Why I always love to argue about this with people. It always devolves into "you tip for good service," and nobody understands my suggestion that service should always be good regardless.

So I always ask them, "why don't you tip your surgeon then? What if they do a bad job? Shouldn't you tip them to ensure they don't do a bad job?" And I never get good responses. "Well, they already get paid well and they CAN'T do a bad job." We arbitrarily tip some jobs and not others. And there are definitely low wage jobs out there which do far more important things to our everyday lives, but people don't SEE it so they stupidly don't make the connection and say "this doesn't make sense."
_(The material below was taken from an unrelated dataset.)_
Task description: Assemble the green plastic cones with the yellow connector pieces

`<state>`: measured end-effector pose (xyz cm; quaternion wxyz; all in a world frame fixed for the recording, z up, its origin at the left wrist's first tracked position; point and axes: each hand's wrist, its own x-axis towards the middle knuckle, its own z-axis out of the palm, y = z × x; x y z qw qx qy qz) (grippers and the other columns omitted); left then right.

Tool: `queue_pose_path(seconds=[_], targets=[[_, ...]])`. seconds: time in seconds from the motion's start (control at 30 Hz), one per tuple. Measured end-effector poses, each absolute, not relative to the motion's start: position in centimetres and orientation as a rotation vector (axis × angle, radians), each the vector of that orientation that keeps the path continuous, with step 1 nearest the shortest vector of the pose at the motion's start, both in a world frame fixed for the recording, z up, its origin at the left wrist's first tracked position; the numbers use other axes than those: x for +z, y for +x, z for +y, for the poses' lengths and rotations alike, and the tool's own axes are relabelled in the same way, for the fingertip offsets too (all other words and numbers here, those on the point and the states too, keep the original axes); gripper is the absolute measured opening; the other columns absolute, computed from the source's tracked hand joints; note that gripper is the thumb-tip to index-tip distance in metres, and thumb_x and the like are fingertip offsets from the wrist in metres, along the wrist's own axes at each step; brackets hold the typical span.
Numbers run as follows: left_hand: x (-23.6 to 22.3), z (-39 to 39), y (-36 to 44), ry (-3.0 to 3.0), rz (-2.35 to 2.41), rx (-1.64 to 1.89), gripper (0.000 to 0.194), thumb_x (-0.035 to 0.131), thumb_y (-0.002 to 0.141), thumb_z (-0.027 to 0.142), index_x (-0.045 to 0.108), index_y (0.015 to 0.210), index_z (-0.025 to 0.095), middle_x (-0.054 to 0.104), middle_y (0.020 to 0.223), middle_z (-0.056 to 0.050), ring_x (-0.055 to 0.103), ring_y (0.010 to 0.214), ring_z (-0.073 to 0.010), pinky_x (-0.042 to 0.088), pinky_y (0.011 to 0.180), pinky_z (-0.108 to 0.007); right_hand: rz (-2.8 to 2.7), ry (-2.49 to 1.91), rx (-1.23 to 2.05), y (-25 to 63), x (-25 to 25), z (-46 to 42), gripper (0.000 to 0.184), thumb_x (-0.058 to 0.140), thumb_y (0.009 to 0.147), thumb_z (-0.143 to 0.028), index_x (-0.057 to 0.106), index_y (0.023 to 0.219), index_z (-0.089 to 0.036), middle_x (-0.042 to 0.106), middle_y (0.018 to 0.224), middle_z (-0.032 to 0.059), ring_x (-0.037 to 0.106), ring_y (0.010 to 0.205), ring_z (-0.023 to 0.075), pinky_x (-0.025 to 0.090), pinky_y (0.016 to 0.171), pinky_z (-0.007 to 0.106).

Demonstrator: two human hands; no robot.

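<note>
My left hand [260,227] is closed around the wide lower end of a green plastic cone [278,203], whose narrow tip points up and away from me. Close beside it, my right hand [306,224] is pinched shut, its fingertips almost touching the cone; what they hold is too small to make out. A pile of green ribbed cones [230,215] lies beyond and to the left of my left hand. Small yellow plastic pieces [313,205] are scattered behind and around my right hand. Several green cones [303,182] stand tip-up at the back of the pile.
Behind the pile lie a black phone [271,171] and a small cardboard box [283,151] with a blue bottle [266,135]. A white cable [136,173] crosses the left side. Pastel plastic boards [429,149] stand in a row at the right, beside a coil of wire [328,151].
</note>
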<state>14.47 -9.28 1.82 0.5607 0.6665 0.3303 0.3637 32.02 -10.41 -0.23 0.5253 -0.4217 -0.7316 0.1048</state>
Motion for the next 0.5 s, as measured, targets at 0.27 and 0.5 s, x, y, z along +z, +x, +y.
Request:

People also love to argue that prices will go up without tipping since people would need to be paid more since they don't get tips. Yet again, they are too stupid to realize their actual price includes the tips already. It's not going to be dramatically more. It also sometimes reveals that people generally don't give a shit about others, in that if we paid a little more so others can have livable wages, most won't go for that in reality.

These are probably the same morons who think they pay federal income taxes and talk about "muh tax dollars" and never understand their refund gave them all of it back plus some, equating to welfare.